====== Available data

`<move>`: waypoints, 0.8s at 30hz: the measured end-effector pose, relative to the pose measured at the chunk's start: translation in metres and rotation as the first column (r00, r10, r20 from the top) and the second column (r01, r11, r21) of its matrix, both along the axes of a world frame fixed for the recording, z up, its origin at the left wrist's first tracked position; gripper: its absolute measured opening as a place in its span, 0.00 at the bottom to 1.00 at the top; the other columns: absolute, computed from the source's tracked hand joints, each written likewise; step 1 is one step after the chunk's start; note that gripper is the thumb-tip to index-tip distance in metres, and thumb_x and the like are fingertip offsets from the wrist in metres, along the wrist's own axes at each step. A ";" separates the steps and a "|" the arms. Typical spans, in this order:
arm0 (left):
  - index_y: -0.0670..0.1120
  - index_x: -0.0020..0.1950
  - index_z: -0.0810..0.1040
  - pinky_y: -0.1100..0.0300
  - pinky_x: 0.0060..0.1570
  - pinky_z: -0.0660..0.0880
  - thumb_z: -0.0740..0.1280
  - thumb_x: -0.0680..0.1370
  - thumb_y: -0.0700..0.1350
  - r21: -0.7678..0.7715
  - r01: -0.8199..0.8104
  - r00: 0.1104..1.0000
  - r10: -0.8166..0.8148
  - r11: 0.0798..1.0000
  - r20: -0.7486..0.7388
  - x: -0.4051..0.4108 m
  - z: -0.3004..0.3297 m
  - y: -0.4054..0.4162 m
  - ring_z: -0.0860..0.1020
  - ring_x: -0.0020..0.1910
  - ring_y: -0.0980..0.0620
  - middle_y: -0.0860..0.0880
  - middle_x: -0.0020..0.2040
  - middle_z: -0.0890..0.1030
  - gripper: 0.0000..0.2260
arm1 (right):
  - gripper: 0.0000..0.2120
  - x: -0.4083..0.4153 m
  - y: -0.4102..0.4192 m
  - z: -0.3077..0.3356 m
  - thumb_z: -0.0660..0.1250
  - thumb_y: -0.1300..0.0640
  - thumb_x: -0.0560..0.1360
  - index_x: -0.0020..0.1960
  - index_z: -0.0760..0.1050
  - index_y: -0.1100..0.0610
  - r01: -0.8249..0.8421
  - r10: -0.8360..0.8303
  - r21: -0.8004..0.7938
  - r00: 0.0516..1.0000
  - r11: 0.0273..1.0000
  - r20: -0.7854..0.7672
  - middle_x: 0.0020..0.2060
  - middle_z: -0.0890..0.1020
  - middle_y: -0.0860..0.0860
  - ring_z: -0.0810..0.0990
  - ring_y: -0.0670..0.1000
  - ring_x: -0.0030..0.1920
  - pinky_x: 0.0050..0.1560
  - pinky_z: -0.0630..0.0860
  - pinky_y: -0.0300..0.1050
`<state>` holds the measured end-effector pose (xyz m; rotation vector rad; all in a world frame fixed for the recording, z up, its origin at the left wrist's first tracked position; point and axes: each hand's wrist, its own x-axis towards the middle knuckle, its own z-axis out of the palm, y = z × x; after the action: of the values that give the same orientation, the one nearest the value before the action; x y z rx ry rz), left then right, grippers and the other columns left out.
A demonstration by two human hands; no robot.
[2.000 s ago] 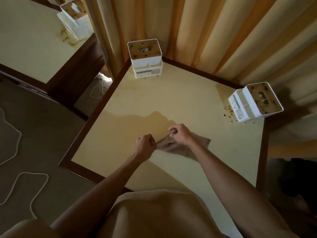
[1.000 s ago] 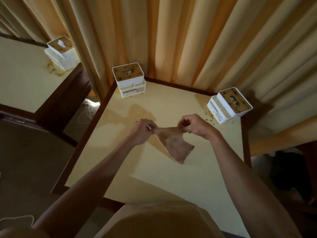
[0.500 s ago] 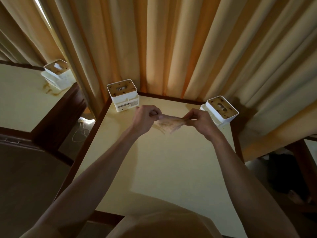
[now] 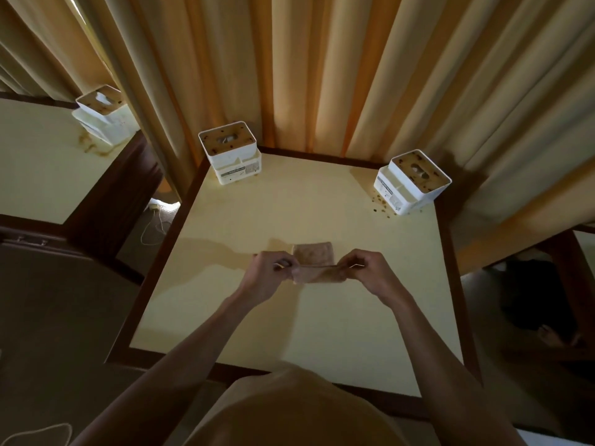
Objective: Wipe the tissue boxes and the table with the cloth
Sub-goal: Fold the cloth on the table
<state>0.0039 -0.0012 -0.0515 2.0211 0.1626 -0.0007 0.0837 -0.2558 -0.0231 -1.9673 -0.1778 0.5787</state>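
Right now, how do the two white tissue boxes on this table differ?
The white tissue box at the far left corner faces the camera almost squarely; the white tissue box at the far right corner sits turned at an angle. Brown crumbs lie scattered on the cream table beside the right box, with hardly any by the left. Both have brown-speckled tops with a central opening.

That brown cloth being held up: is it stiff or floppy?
Probably floppy: the cloth folds over between the left hand and right hand. Likely light, since pinching fingers carry it. It should drape over the boxes.
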 end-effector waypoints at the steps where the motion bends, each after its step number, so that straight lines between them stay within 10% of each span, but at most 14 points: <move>1: 0.51 0.42 0.85 0.57 0.37 0.76 0.75 0.75 0.37 -0.032 -0.006 1.000 0.006 0.999 -0.011 -0.005 -0.004 -0.001 0.78 0.31 0.56 0.54 0.33 0.83 0.08 | 0.12 -0.005 -0.003 -0.004 0.73 0.73 0.70 0.44 0.84 0.57 -0.009 0.009 -0.003 1.000 1.000 -0.003 0.40 0.87 0.52 0.84 0.48 0.43 0.48 0.78 0.38; 24: 0.42 0.43 0.84 0.60 0.34 0.79 0.74 0.75 0.34 -0.166 -0.202 0.965 0.167 0.965 -0.204 0.028 -0.041 -0.001 0.82 0.29 0.50 0.46 0.34 0.82 0.04 | 0.08 0.029 0.015 -0.044 0.76 0.66 0.73 0.45 0.85 0.54 0.027 -0.029 -0.051 0.998 0.998 -0.051 0.41 0.87 0.53 0.84 0.47 0.36 0.33 0.75 0.35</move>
<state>0.0323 -0.0020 -0.0925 1.8111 0.4559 -0.0867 0.1131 -0.2411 -0.0669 -1.9980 -0.1041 0.6203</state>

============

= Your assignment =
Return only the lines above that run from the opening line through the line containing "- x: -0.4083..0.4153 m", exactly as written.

= Exercise answer =
`<move>`: waypoints, 0.8s at 30hz: the measured end-effector pose, relative to the pose measured at the chunk's start: translation in metres and rotation as the first column (r00, r10, r20 from the top) and the second column (r01, r11, r21) of its matrix, both along the axes of a world frame fixed for the recording, z up, its origin at the left wrist's first tracked position; gripper: its absolute measured opening as a place in its span, 0.00 at the bottom to 1.00 at the top; the other columns: absolute, computed from the source's tracked hand joints, each written likewise; step 1 is one step after the chunk's start; note that gripper is the thumb-tip to index-tip distance in metres, and thumb_x and the like are fingertip offsets from the wrist in metres, along the wrist's own axes at each step. A ";" separates the steps and a "|" the arms. Typical spans, in this order:
arm0 (left):
  - index_y: -0.0670..0.1120
  - index_x: -0.0020..0.1950
  - index_z: -0.0810..0.1040
  - pinky_y: -0.1100..0.0300
  - pinky_x: 0.0060..0.1570
  - pinky_z: -0.0660..0.0880
  - thumb_z: -0.0740..0.1280
  - thumb_x: -0.0680..0.1370
  - thumb_y: -0.0700..0.1350
  - r21: -0.7678..0.7715
  - r01: -0.8199..0.8104
  - r00: 0.1104..1.0000
  - r10: -0.8166..0.8148
  - r11: 0.0798..1.0000
  - r20: -0.7486..0.7388
  - x: -0.4051..0.4108 m
  - z: -0.3004..0.3297 m
  - y: -0.4054..0.4162 m
  - ring_z: -0.0860..0.1020
  - ring_x: -0.0020..0.1910
  - ring_y: -0.0980..0.0620
  - middle_y: -0.0860..0.0880
  - middle_x: -0.0020..0.2040
  - middle_z: -0.0890..0.1030
  - gripper: 0.0000..0.2260
arm1 (right):
  - gripper: 0.0000..0.2120
  - x: -0.4083..0.4153 m

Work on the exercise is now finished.